[RECORDS FOR THE EXERCISE]

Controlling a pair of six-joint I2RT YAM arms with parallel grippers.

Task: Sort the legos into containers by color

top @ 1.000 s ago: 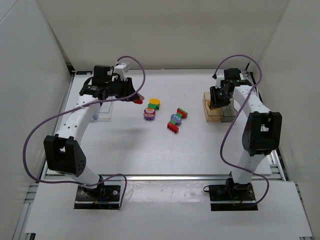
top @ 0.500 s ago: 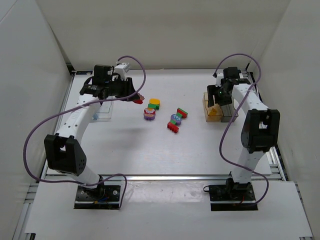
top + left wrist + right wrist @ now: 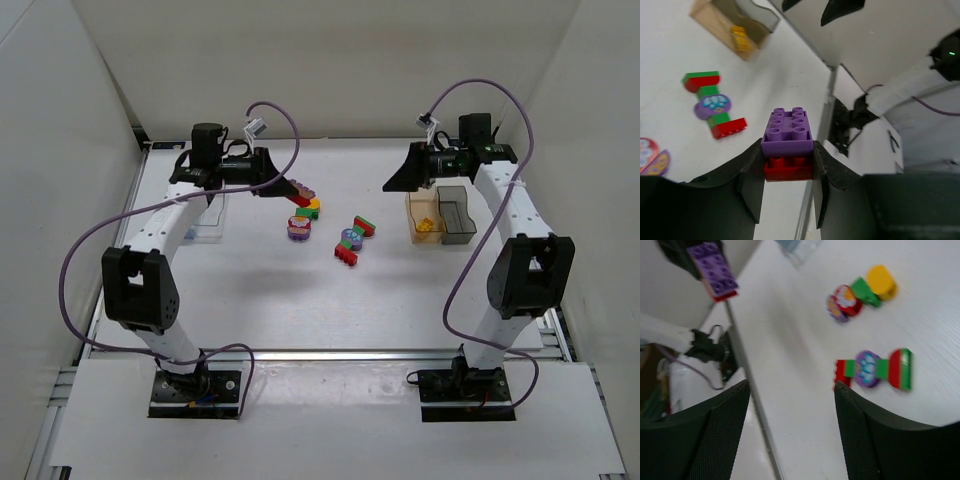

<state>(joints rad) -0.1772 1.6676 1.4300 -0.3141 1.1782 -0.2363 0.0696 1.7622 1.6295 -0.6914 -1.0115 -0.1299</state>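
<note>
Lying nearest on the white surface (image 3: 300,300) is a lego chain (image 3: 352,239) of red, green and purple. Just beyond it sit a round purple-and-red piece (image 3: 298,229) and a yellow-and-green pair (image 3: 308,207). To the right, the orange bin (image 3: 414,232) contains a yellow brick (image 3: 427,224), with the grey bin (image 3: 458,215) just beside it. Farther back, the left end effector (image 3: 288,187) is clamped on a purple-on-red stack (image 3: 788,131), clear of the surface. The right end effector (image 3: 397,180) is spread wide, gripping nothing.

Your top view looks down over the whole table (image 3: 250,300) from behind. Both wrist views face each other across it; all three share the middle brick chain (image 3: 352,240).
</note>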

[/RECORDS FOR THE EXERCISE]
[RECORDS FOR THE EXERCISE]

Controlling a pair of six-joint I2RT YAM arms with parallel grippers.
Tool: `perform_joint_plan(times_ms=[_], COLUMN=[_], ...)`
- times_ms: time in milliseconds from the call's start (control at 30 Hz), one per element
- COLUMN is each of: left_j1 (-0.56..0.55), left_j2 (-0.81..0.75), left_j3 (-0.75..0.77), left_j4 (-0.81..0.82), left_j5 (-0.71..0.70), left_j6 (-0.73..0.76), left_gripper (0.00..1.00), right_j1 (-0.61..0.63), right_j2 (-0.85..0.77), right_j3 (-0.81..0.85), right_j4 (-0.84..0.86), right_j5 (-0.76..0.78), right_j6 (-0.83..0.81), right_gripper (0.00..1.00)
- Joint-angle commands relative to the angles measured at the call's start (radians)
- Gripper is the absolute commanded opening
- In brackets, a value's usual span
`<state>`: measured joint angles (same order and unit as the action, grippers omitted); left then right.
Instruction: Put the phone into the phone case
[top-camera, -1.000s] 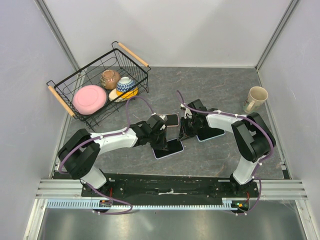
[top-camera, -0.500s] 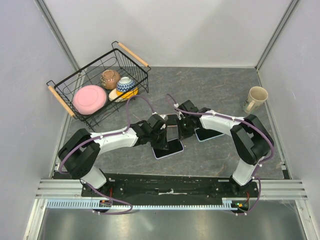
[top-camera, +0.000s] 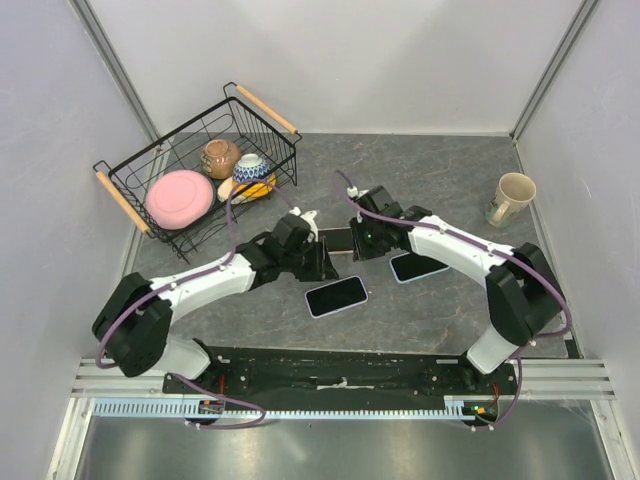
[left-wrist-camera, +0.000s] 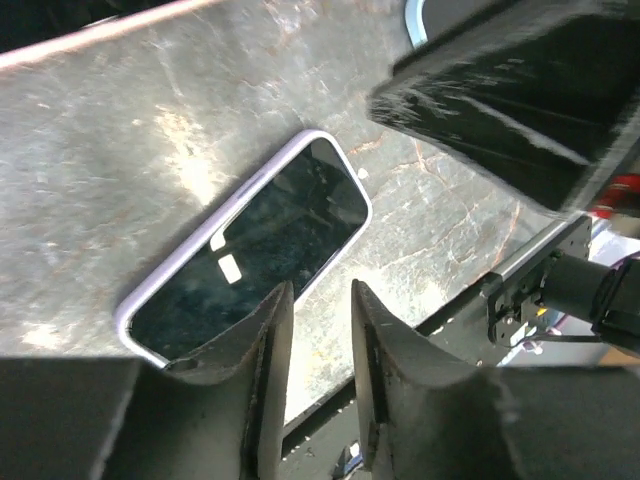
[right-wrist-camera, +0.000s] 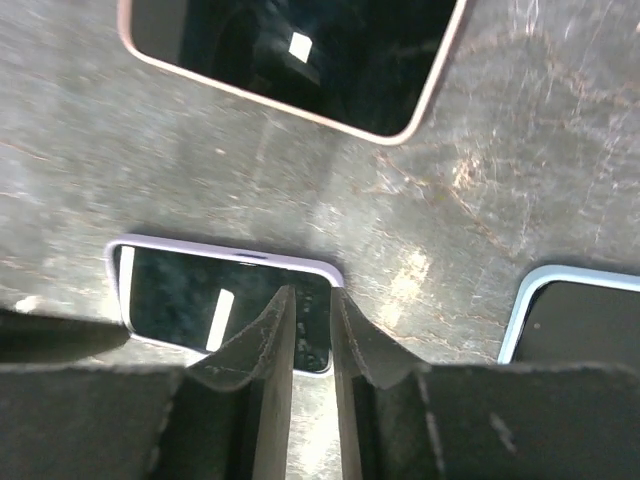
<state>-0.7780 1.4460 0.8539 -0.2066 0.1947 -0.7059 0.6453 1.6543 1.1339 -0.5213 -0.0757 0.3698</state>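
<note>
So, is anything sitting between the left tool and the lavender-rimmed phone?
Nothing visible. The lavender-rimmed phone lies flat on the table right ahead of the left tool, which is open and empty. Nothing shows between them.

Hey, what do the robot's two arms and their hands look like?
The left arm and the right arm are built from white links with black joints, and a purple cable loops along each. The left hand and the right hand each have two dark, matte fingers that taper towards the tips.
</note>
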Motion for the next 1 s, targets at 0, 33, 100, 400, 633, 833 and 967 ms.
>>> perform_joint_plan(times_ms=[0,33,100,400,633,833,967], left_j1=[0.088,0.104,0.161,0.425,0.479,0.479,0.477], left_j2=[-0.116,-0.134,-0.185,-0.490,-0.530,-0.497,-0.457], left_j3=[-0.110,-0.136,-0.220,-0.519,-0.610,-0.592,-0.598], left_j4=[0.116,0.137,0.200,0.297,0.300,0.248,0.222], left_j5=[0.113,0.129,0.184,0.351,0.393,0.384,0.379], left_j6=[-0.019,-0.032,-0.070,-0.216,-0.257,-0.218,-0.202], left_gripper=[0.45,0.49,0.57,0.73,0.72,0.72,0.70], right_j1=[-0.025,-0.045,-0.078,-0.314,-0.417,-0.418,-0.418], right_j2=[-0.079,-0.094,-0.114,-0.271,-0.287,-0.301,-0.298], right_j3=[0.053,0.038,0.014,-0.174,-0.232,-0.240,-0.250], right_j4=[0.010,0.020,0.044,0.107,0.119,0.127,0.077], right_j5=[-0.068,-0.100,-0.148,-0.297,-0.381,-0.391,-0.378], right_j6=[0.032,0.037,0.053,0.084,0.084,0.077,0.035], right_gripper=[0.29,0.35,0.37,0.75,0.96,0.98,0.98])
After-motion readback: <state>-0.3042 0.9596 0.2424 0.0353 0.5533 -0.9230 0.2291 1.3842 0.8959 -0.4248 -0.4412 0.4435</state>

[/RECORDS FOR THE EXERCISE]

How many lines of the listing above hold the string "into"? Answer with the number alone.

**RESPONSE BOX**
2